Page 72 of Ulysses


  —See here, he said, showing Antonio. There he is, cursing the mate. And there he is now, he added. The same fellow, pulling the skin with his fingers, some special knack evidently, and he laughing at a yarn.

  And in point of fact the young man named Antonio’s livid face did actually look like forced smiling and the curious effect excited the unreserved admiration of everybody, including Skin-the-Goat who this time stretched over.

  —Ay, ay, sighed the sailor, looking down on his manly chest. He’s gone too. Ate by sharks after. Ay, ay.

  He let go of the skin so that the profile resumed the normal expression of before.

  —Neat bit of work, longshoreman one said.

  —And what’s the number for? loafer number two queried.

  —Eaten alive? a third asked the sailor.

  —Ay, ay, sighed again the latter personage, more cheerily this time, with some sort of a half smile, for a brief duration only, in the direction of the questioner about the number. A Greek he was.

  And then he added, with rather gallowsbird humour, considering his alleged end:

  —As bad as old Antonio,

  For he left me on my ownio.

  The face of a streetwalker, glazed and haggard under a black straw hat, peered askew round the door of the shelter, palpably reconnoitring on her own with the object of bringing more grist to her mill. Mr Bloom, scarcely knowing which way to look, turned away on the moment, flusterfied but outwardly calm, and picking up from the table the pink sheet of the Abbey street organ which the jarvey, if such he was, had laid aside, he picked it up and looked at the pink of the paper though why pink? His reason for so doing was he recognised on the moment round the door the same face he had caught a fleeting glimpse of that afternoon on Ormond Quay, the partially idiotic female, namely, of the lane, who knew the lady in the brown costume does be with you (Mrs B.), and begged the chance of his washing. Also why washing, which seemed rather vague than not?

  Your washing. Still, candour compelled him to admit that he had washed his wife’s undergarments when soiled in Holies Street and women would and did too a man’s similar garments initialled with Bewley and Draper’s marking ink (hers were, that is) if they really loved him, that is to say. Love me, love my dirty shirt. Still, just then, being on tenterhooks, he desired the female’s room more than her company so it came as a genuine relief when the keeper made her a rude sign to take herself off. Round the side of the Evening Telegraph he just caught a fleeting glimpse of her face round the side of the door with a kind of demented glassy grin showing that she was not exactly all there, viewing with evident amusement the group of gazers round Skipper Murphy’s nautical chest and then there was no more of her.

  —The gunboat, the keeper said.

  —It beats me, Mr Bloom confided to Stephen, medically I am speaking, how a wretched creature like that from the Lock Hospital, reeking with disease, can be barefaced enough to solicit or how any man in his sober senses, if he values his health in the least. Unfortunate creature! Of course, I suppose some man is ultimately responsible for her condition. Still no matter what the cause is from…

  Stephen had not noticed her and shrugged his shoulders, merely remarking:

  —In this country people sell much more than she ever had and do a roaring trade. Fear not them that sell the body but have not power to buy the soul. She is a bad merchant. She buys dear and sells cheap.
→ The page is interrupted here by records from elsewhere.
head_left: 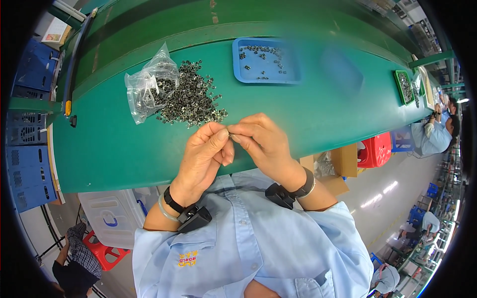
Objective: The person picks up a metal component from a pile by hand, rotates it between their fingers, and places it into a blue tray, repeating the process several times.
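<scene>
My left hand [206, 151] and my right hand [266, 144] meet at the near edge of the green table. Thumbs and forefingers of both pinch one tiny dark part [229, 134], mostly hidden by the fingertips. Just beyond my left hand spreads a heap of small black and silvery metal parts [194, 94]. A clear plastic bag [144, 92] lies at the heap's left side, with some of the parts in it. Farther off, a blue tray [241, 78] holds a scattering of similar small parts, most of them toward its far side.
A green tray [405, 87] of small parts stands at the table's far right, near another person [430, 136]. A red stool [375, 150] and a cardboard box [344, 161] are beside the table at right. Blue crates [32, 169] stack at left, above a lidded plastic bin [112, 213].
</scene>
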Demonstrator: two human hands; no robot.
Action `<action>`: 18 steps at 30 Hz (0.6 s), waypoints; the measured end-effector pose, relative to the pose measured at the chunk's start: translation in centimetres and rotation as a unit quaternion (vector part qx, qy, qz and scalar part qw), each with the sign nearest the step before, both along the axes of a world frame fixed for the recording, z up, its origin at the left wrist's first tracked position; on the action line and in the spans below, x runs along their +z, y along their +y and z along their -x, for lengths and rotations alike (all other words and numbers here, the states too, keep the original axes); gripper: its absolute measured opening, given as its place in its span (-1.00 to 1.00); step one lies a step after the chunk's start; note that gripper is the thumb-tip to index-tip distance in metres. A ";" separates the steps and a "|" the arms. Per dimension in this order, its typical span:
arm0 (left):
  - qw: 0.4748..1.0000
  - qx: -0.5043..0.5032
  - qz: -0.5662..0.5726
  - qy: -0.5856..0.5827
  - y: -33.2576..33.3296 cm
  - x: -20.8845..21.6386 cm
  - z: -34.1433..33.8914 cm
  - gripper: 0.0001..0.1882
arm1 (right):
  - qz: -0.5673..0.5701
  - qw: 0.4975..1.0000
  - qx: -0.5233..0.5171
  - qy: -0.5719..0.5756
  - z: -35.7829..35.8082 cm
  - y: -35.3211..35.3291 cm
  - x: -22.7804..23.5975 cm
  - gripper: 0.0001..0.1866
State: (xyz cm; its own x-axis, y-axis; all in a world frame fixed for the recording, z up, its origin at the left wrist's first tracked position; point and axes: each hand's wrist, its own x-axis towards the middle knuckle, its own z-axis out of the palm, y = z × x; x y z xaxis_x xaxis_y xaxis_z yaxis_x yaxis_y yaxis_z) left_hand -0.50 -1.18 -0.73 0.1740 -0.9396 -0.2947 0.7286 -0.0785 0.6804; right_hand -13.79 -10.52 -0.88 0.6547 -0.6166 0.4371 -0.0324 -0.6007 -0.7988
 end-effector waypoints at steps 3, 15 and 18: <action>1.000 0.003 0.003 -0.004 0.0 -0.1 0.1 -0.85 | -0.005 1.000 0.003 -0.006 0.0 0.0 -0.1 -0.82; 0.997 -0.024 -0.034 -0.061 0.2 1.6 -0.2 -0.82 | 0.053 0.998 0.019 -0.008 0.5 -0.6 -0.6 -0.79; 0.998 -0.031 -0.022 -0.042 0.4 1.8 -0.3 -0.81 | 0.022 0.999 0.023 -0.029 0.5 -0.5 -0.5 -0.80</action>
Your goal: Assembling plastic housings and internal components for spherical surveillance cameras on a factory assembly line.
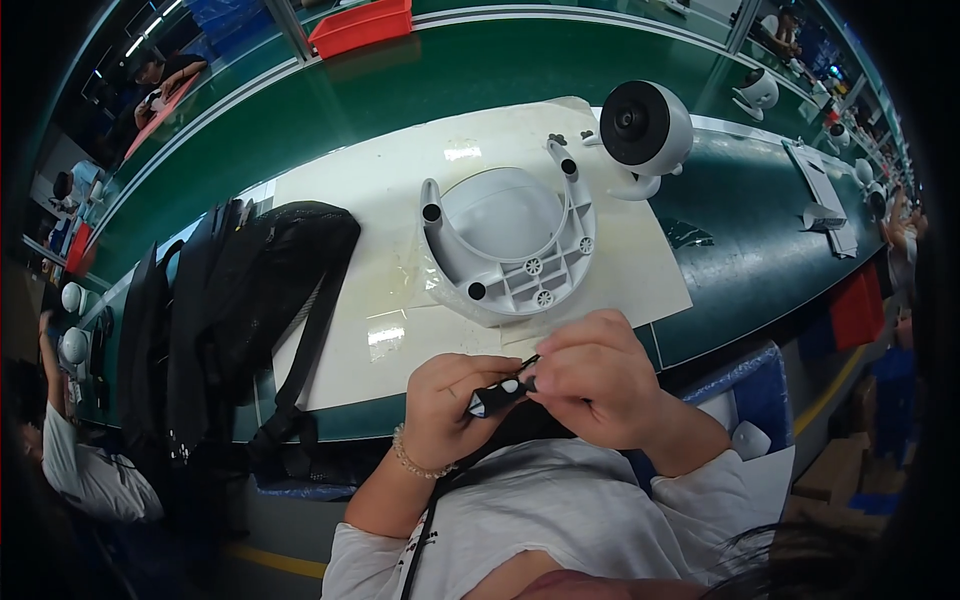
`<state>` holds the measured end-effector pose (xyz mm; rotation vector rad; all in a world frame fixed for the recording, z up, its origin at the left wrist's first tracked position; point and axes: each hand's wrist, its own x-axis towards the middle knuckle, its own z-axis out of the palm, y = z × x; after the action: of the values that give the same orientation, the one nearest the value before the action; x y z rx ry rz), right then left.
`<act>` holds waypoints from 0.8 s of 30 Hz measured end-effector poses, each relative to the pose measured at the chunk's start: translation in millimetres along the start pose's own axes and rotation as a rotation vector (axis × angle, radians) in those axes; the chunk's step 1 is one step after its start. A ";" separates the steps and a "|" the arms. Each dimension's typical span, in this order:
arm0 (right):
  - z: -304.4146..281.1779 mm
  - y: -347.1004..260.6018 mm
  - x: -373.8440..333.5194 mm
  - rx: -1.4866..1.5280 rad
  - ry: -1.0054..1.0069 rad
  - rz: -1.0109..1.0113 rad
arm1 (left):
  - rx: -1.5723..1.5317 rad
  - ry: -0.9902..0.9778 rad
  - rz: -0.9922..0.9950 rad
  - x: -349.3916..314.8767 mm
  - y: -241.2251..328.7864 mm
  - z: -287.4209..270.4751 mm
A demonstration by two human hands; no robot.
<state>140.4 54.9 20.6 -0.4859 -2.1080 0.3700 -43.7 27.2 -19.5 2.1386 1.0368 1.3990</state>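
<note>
My left hand (447, 402), with a beaded bracelet at the wrist, is closed around a small black strip with white round spots (497, 396). The fingers of my right hand (598, 385) are pinched at the strip's upper end; whatever lies between those fingertips is too small to make out. Just beyond both hands, a white plastic housing (502, 215) with a curved, ribbed base lies on a pale sheet (350, 270). Black round pads (477, 291) sit on the base, and clear film wraps its lower edge. Neither hand touches the housing.
Black bags with straps (260, 270) lie at the left. A round white device with a black front (645, 125) stands at the far right of the sheet. Beyond are a red bin (360, 28) and a metal rail. A blue-lined container (765, 395) sits by my right elbow. Other people work nearby.
</note>
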 end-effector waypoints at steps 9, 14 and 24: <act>8.0 -5.6 3.9 0.276 0.158 -0.097 | -0.037 -0.009 -0.042 -3.2 -3.5 0.9; 17.2 -6.1 6.5 0.276 -0.034 -0.034 | 0.017 -0.025 -0.015 -0.8 1.7 -1.5; 3.3 -15.8 10.9 0.399 -0.233 0.067 | -0.024 -0.067 -0.032 -2.4 -6.2 0.1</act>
<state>128.9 46.0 33.5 -0.2879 -2.1671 0.9013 -46.5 29.5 -25.1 2.1275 1.0185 1.3093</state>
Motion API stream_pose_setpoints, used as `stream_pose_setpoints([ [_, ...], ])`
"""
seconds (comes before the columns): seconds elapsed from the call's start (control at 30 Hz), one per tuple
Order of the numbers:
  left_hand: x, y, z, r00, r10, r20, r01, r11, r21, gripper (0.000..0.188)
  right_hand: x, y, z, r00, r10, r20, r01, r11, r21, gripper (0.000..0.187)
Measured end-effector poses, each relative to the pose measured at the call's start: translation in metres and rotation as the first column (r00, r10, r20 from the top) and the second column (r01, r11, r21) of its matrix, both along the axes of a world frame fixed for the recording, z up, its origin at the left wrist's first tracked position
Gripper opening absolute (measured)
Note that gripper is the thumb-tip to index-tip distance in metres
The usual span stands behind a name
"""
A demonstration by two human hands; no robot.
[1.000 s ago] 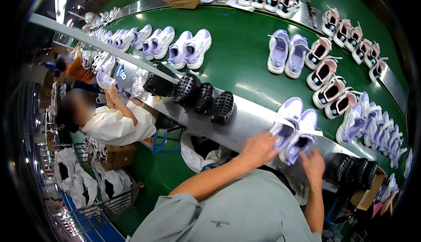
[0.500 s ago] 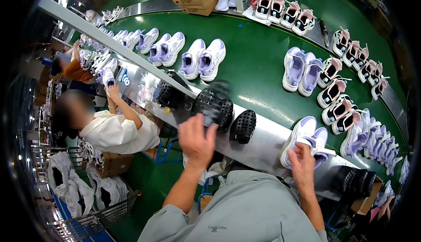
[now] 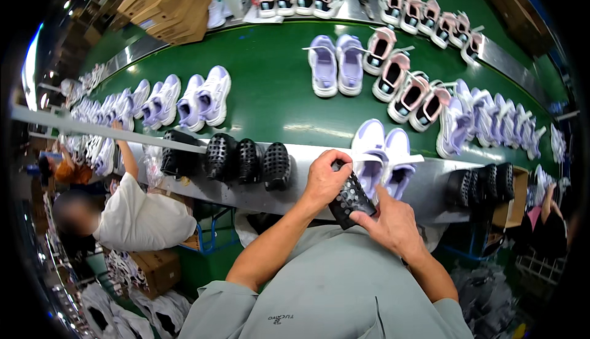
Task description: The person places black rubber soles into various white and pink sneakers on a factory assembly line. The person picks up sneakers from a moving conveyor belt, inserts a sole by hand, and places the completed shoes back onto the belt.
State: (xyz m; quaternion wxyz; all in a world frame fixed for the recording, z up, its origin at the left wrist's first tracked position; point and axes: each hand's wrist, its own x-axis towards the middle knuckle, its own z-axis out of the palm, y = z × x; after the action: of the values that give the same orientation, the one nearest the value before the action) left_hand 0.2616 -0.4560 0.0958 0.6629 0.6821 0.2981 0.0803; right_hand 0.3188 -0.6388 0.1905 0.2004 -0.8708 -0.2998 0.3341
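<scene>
Both hands busy at chest height: left hand [image 3: 324,179] wrapped over the top of a black perforated rubbery shoe insert [image 3: 350,199], right hand [image 3: 393,225] pinching its lower end from beneath, so closed on the same piece from opposite sides. Held just short of the metal conveyor rim [image 3: 430,185], directly in front of a pair of white-and-lilac sneakers [image 3: 384,155] parked on that rim. Judging by the layout, about midway: one insert in hand and not yet inside either sneaker. Still waiting to the left on the rim, a row of black perforated inserts [image 3: 249,162]; more black inserts [image 3: 485,184] to the right. Beyond, on the green belt [image 3: 270,93], many lilac and pink pairs. Co-worker in a white shirt [image 3: 144,219] at lower left.
</scene>
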Motion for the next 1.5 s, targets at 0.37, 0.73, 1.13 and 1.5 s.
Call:
stream_pose_setpoints([
  [0.37, 0.069, -0.040, -0.041, 0.994, -0.107, -0.035, 0.102, 0.722, 0.685, 0.045, 0.046, -0.065, -0.047, 0.996, 0.014, 0.090, -0.018, 0.999, 0.042, 0.044],
  [0.73, 0.086, -0.019, -0.061, 0.919, -0.395, -0.014, 0.345, 0.784, 0.516, 0.024, 0.038, -0.014, -0.129, 0.814, 0.077, 0.575, -0.060, 0.997, -0.048, 0.048],
  [1.13, 0.066, -0.002, -0.067, 0.944, -0.327, 0.037, 0.303, 0.907, 0.292, 0.018, 0.023, 0.013, -0.133, 0.872, 0.094, 0.480, -0.095, 0.995, -0.023, 0.032],
  [1.5, 0.073, 0.005, -0.059, 0.892, -0.450, -0.039, 0.448, 0.871, 0.203, 0.022, 0.022, 0.019, -0.172, 0.838, -0.275, 0.472, 0.197, 0.958, 0.209, 0.018],
])
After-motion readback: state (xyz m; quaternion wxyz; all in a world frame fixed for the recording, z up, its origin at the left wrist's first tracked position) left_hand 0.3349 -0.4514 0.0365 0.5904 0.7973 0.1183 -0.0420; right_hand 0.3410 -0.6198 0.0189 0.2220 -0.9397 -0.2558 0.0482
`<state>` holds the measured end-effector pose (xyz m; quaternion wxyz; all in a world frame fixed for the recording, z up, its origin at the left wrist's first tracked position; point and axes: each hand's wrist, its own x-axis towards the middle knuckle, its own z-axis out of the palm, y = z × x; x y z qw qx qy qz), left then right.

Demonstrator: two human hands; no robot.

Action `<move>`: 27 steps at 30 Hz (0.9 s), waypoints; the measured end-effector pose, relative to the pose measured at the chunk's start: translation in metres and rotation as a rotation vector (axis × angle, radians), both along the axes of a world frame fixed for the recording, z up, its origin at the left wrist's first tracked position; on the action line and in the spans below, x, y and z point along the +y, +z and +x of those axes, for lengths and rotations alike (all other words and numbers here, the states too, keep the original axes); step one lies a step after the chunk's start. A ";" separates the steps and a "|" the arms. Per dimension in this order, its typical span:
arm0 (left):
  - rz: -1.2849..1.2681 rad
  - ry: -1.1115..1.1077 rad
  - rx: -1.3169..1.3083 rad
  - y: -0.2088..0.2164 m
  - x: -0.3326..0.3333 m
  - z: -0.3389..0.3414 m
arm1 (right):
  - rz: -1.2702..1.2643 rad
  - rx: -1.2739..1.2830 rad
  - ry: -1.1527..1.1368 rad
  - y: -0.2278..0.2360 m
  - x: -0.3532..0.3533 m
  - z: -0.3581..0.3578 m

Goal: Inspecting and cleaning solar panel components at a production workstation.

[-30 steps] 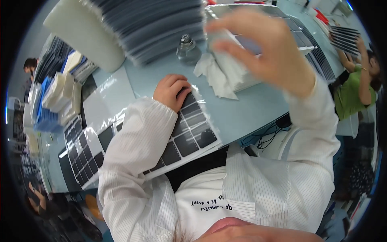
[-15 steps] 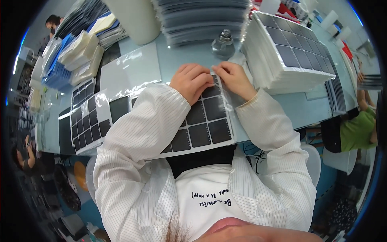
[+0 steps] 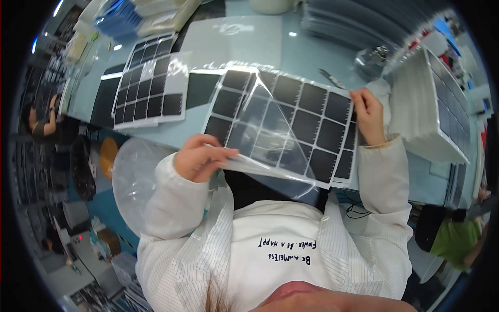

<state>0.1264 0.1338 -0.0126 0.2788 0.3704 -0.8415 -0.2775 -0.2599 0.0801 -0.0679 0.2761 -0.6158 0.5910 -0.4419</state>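
Observation:
My left hand pinches the edge of a transparent film near the front of the table. The film is lifted and folds diagonally over a white sheet of dark square pieces. At that sheet's far right corner my right hand is closed, with thumb and fingers gripping the corner. Another sheet with dark squares shows from under the right edge. Beyond the right hand's side of the sheet lie small tweezers or snips, whose exact kind I cannot make out.
A tall stack of similar sheets stands at the right, beside a glass bottle. More dark-square sheets lie at the left. A frosted plastic sheet and a grey stack are at the back.
My left hand has drawn the film from the sheet's far edge toward the near left. My right hand now grips the far right corner. My view has shifted.

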 end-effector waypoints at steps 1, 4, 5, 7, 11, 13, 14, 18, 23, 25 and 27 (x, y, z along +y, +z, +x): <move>0.011 0.070 0.071 -0.011 0.009 0.025 | -0.053 0.052 -0.032 -0.001 -0.001 0.003; 0.246 0.625 0.428 -0.032 0.041 0.102 | -0.096 0.115 -0.046 -0.001 0.000 0.004; 0.265 0.810 0.434 -0.037 0.050 0.137 | -0.092 0.121 -0.048 -0.001 0.000 0.004; 0.138 0.971 0.473 -0.064 0.071 0.238 | -0.084 0.142 -0.014 0.001 0.002 0.002; 0.329 1.483 0.875 -0.106 0.178 0.469 | -0.003 0.061 0.065 0.004 0.001 0.000; 0.294 1.659 1.026 -0.133 0.199 0.499 | 0.004 0.014 0.082 0.003 0.000 -0.001; 0.240 1.835 1.169 -0.142 0.216 0.511 | -0.018 -0.004 0.096 0.000 -0.001 -0.003; 0.021 1.494 -0.432 -0.204 0.238 0.483 | 0.038 -0.065 0.077 -0.003 -0.002 -0.005; 0.057 1.859 0.240 -0.161 0.145 0.364 | 0.041 -0.114 0.045 -0.002 0.000 -0.008; -0.022 1.820 0.197 -0.118 0.134 0.347 | 0.101 -0.133 0.045 0.000 -0.002 -0.009; -0.072 1.737 0.168 -0.074 0.100 0.308 | 0.172 -0.170 0.040 0.009 0.001 -0.014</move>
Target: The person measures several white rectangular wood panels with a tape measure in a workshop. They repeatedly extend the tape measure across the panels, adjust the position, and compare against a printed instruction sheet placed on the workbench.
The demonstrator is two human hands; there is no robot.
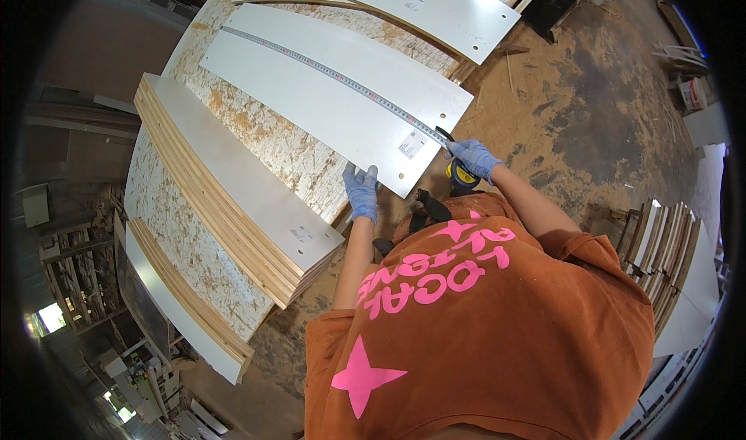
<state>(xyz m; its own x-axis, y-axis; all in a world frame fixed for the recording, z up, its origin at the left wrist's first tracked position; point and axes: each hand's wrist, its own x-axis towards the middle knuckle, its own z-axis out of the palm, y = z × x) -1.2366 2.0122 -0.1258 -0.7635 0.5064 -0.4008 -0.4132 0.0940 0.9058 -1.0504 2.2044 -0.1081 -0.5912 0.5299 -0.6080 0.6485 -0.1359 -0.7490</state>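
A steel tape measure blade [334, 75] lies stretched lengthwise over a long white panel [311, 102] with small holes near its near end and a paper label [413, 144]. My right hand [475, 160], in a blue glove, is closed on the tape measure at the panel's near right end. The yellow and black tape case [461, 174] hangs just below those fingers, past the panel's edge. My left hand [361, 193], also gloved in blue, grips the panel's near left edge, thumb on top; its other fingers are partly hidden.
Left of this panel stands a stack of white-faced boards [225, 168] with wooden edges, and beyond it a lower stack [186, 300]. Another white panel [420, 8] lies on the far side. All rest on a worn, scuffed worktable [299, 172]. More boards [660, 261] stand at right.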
  The elder man, though not by any manner of means an old maid or a prude, said that it was nothing short of a crying scandal that ought to be put a stop to instanler to say that women of that stamp (quite apart from any old-maidish squeamishness on the subject), a necessary evil, were not licensed and medically inspected by the proper authorities, a thing he could truthfully state he, as a paterfamilias, was a stalwart advocate of from the very first start. Whoever embarked on a policy of that sort, he said, and ventilated the matter thoroughly would confer a lasting boon on everybody concerned.

  —You, as a good catholic, he observed, talking of body and soul, believe in the soul. Or do you mean the intelligence, the brainpower as such, as distinct from any outside object, the table, let us say, that cup? I believe in that myself because it has been explained by competent men as the convolutions of the grey matter. Otherwise we would never have such inventions as X rays, for instance. Do you?

  Thus cornered, Stephen had to make a superhuman effort of memory to try and concentrate and remember before he could say:

  —They tell me on the best authority it is a simple substance and therefore incorruptible. It would be immortal, I understand, but for the possibility of its annihilation by its First Cause, Who, from all I can hear, is quite capable of adding that to the number of His other practical jokes, corruptio per se and corruptioper accidens both being excluded by court etiquette.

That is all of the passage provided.